▶ EXERCISE OBJECTIVE
Repeat back every line of the data, exactly.

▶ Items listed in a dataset
▬▬▬▬▬▬

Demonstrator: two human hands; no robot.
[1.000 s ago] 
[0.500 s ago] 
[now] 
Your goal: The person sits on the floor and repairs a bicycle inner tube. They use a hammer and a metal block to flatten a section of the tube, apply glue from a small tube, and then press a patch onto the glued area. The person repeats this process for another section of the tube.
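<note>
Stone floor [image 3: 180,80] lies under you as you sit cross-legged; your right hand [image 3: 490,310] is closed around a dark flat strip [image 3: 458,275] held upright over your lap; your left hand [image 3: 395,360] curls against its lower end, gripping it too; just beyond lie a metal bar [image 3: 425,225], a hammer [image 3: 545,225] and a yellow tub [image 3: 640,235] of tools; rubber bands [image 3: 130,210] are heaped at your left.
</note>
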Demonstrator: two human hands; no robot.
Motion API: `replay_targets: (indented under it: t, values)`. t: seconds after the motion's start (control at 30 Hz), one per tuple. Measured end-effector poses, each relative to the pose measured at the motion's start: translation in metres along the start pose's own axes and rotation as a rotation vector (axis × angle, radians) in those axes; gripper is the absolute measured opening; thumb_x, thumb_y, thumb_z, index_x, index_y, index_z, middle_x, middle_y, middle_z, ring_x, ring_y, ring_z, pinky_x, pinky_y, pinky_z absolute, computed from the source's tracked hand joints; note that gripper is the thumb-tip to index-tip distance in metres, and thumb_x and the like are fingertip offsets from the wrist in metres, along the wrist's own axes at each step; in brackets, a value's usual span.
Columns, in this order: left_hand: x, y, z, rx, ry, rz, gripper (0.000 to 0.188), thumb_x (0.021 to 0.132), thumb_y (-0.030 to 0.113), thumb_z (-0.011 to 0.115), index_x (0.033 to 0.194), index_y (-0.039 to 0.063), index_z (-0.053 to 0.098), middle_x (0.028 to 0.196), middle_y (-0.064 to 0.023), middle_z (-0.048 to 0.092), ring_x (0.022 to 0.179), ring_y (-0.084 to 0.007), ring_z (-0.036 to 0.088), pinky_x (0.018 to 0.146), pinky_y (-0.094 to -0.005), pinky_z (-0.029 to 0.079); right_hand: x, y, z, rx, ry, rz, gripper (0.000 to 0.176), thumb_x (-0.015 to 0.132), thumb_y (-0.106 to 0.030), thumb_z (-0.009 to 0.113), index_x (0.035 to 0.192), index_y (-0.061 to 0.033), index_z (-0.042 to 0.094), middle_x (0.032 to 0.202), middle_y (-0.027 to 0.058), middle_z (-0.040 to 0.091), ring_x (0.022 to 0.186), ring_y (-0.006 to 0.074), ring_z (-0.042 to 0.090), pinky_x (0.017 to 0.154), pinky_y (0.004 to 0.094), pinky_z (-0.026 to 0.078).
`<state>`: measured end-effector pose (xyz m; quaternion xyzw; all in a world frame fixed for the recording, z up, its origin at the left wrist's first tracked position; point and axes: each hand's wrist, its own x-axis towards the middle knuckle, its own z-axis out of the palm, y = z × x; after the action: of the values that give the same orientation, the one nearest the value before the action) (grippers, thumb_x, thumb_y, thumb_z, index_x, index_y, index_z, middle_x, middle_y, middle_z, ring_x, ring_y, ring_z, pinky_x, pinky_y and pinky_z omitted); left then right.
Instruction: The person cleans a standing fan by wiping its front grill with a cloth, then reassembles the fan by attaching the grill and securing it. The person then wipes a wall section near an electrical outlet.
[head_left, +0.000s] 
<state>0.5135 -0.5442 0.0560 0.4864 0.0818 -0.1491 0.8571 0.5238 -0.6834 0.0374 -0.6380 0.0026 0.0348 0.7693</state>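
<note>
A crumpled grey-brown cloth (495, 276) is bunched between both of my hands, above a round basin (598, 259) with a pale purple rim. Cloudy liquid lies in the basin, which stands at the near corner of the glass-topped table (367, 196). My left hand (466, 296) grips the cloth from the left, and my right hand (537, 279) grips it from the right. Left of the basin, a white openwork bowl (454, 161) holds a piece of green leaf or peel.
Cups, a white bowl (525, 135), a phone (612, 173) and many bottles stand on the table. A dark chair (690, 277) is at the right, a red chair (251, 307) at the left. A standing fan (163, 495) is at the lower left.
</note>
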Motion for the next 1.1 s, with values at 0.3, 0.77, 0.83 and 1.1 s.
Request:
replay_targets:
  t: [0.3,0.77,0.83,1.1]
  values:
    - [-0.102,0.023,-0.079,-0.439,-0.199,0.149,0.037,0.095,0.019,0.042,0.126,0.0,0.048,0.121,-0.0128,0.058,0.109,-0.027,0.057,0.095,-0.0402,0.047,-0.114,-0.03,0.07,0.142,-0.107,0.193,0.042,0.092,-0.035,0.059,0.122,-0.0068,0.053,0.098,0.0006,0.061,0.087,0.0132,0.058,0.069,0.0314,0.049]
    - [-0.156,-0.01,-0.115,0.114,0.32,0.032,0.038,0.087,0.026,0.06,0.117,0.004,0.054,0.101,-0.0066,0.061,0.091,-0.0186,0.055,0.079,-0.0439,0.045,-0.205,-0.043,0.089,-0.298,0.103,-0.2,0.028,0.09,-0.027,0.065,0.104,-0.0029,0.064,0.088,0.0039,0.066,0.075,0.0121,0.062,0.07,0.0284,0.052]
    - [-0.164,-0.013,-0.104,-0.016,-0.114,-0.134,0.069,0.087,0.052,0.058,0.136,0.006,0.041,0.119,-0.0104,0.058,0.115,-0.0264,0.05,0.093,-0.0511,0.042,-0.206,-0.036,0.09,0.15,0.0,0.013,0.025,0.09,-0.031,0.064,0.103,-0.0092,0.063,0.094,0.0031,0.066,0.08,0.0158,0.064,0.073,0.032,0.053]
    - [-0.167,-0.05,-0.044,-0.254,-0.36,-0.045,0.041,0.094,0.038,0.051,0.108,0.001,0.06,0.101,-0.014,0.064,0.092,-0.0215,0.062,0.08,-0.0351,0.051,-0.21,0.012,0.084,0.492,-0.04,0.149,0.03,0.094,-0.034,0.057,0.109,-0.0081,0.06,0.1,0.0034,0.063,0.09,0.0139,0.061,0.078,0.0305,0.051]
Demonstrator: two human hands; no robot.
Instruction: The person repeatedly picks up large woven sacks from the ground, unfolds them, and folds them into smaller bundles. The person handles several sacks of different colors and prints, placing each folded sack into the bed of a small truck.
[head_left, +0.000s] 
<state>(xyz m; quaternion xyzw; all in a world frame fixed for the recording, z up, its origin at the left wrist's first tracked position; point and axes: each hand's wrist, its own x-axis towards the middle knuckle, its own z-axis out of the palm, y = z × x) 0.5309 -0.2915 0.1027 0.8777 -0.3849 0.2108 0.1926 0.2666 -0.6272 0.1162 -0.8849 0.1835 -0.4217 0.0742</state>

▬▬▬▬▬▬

▶ RESULT OF THIS TASK
Demonstrator: two human hands; no robot.
[1.000 s ago] 
[0.500 s ago] 
[now] 
Your goal: The person sits on the floor and repairs a bicycle inner tube. They use a hammer and a metal block to flatten a section of the tube, apply glue from a small tube, and then press a patch onto the glued area. The person repeats this process for another section of the tube.
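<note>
Stone floor [image 3: 180,80] lies under you as you sit cross-legged; your right hand [image 3: 490,310] is closed around a dark flat strip [image 3: 458,275] held upright over your lap; your left hand [image 3: 395,360] curls against its lower end, gripping it too; just beyond lie a metal bar [image 3: 425,225], a hammer [image 3: 545,225] and a yellow tub [image 3: 640,235] of tools; rubber bands [image 3: 130,210] are heaped at your left.
</note>
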Demonstrator: two human hands; no robot.
Motion API: `replay_targets: (indented under it: t, values)`. t: seconds after the motion's start (control at 30 Hz), one per tuple. Measured end-effector poses, each relative to the pose measured at the motion's start: translation in metres along the start pose's own axes and rotation as a rotation vector (axis × angle, radians) in those axes; gripper is the absolute measured opening; thumb_x, thumb_y, thumb_z, index_x, index_y, index_z, middle_x, middle_y, middle_z, ring_x, ring_y, ring_z, pinky_x, pinky_y, pinky_z absolute, computed from the source's tracked hand joints; note that gripper is the thumb-tip to index-tip distance in metres, and thumb_x and the like are fingertip offsets from the wrist in metres, along the wrist's own axes at each step; in brackets, a value's usual span.
Columns, in this order: left_hand: x, y, z, rx, ry, rz, gripper (0.000 to 0.188), thumb_x (0.021 to 0.132), thumb_y (-0.030 to 0.113), thumb_z (-0.011 to 0.115), index_x (0.033 to 0.194), index_y (-0.039 to 0.063), index_z (-0.053 to 0.098), middle_x (0.028 to 0.196), middle_y (-0.064 to 0.023), middle_z (-0.048 to 0.092), ring_x (0.022 to 0.179), ring_y (-0.084 to 0.007), ring_z (-0.036 to 0.088), pinky_x (0.018 to 0.146), pinky_y (-0.094 to -0.005), pinky_z (-0.029 to 0.079); right_hand: x, y, z, rx, ry, rz, gripper (0.000 to 0.176), thumb_x (-0.015 to 0.132), thumb_y (-0.106 to 0.030), thumb_z (-0.009 to 0.113), index_x (0.035 to 0.192), index_y (-0.061 to 0.033), index_z (-0.042 to 0.094), middle_x (0.032 to 0.202), middle_y (-0.027 to 0.058), middle_z (-0.040 to 0.091), ring_x (0.022 to 0.186), ring_y (-0.006 to 0.074), ring_z (-0.042 to 0.090), pinky_x (0.017 to 0.154), pinky_y (0.004 to 0.094), pinky_z (-0.026 to 0.078).
`<state>`: measured end-effector pose (xyz m; quaternion xyzw; all in a world frame fixed for the recording, z up, its origin at the left wrist's first tracked position; point and axes: each hand's wrist, its own x-axis towards the middle knuckle, its own z-axis out of the palm, y = z × x; after the action: of the values that give the same orientation, the one nearest the value before the action) (grippers, thumb_x, thumb_y, thumb_z, index_x, index_y, index_z, middle_x, middle_y, middle_z, ring_x, ring_y, ring_z, pinky_x, pinky_y and pinky_z omitted); left then right.
Instruction: The person cleans a standing fan by wiping its front grill with a cloth, then reassembles the fan by attaching the grill and securing it. The person then wipes a wall section near an electrical outlet.
[head_left, +0.000s] 
<state>0.5135 -0.5442 0.0560 0.4864 0.0818 -0.1491 0.8571 0.5238 -0.6834 0.0374 -0.6380 0.0026 0.0348 0.7693</state>
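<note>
A crumpled grey-brown cloth (495, 276) is bunched between both of my hands, above a round basin (598, 259) with a pale purple rim. Cloudy liquid lies in the basin, which stands at the near corner of the glass-topped table (367, 196). My left hand (466, 296) grips the cloth from the left, and my right hand (537, 279) grips it from the right. Left of the basin, a white openwork bowl (454, 161) holds a piece of green leaf or peel.
Cups, a white bowl (525, 135), a phone (612, 173) and many bottles stand on the table. A dark chair (690, 277) is at the right, a red chair (251, 307) at the left. A standing fan (163, 495) is at the lower left.
</note>
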Motion for the next 1.1 s, with values at 0.3, 0.77, 0.83 and 1.1 s.
Request:
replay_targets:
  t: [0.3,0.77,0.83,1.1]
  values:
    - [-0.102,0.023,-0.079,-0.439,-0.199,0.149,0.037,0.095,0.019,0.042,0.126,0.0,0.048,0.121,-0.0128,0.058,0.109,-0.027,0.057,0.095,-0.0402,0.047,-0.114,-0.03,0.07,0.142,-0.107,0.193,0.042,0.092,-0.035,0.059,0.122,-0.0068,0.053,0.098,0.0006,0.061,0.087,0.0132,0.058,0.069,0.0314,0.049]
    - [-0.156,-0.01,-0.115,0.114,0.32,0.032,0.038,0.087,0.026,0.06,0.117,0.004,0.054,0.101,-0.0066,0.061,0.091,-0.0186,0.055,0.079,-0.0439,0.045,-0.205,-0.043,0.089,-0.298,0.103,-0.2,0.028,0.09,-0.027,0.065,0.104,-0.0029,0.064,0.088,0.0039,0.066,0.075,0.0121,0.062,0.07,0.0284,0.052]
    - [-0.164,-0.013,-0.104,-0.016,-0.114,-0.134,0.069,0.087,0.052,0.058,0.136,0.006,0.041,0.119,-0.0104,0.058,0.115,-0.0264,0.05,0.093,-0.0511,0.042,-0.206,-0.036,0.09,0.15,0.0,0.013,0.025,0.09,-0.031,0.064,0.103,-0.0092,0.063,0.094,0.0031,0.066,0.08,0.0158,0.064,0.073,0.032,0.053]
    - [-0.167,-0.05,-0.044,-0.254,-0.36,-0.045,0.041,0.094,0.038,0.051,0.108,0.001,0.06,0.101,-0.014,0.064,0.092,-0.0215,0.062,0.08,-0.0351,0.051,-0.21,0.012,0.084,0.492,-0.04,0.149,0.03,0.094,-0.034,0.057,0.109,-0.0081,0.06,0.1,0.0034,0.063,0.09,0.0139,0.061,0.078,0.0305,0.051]
Demonstrator: two human hands; no robot.
Instruction: The person repeatedly picks up large woven sacks from the ground, unfolds them, and folds them into smaller bundles. The person handles several sacks of different colors and prints, placing each folded sack into the bed of a small truck.
[head_left, +0.000s] 
<state>(xyz m; quaternion xyzw; all in a world frame fixed for the recording, z up, its origin at the left wrist's first tracked position; point and axes: each hand's wrist, its own x-axis towards the middle knuckle, its own z-axis out of the palm, y = z × x) 0.5309 -0.2915 0.1027 0.8777 -0.3849 0.2108 0.1926 0.2666 -0.6272 0.1162 -0.8849 0.1835 -0.4217 0.0742</state>

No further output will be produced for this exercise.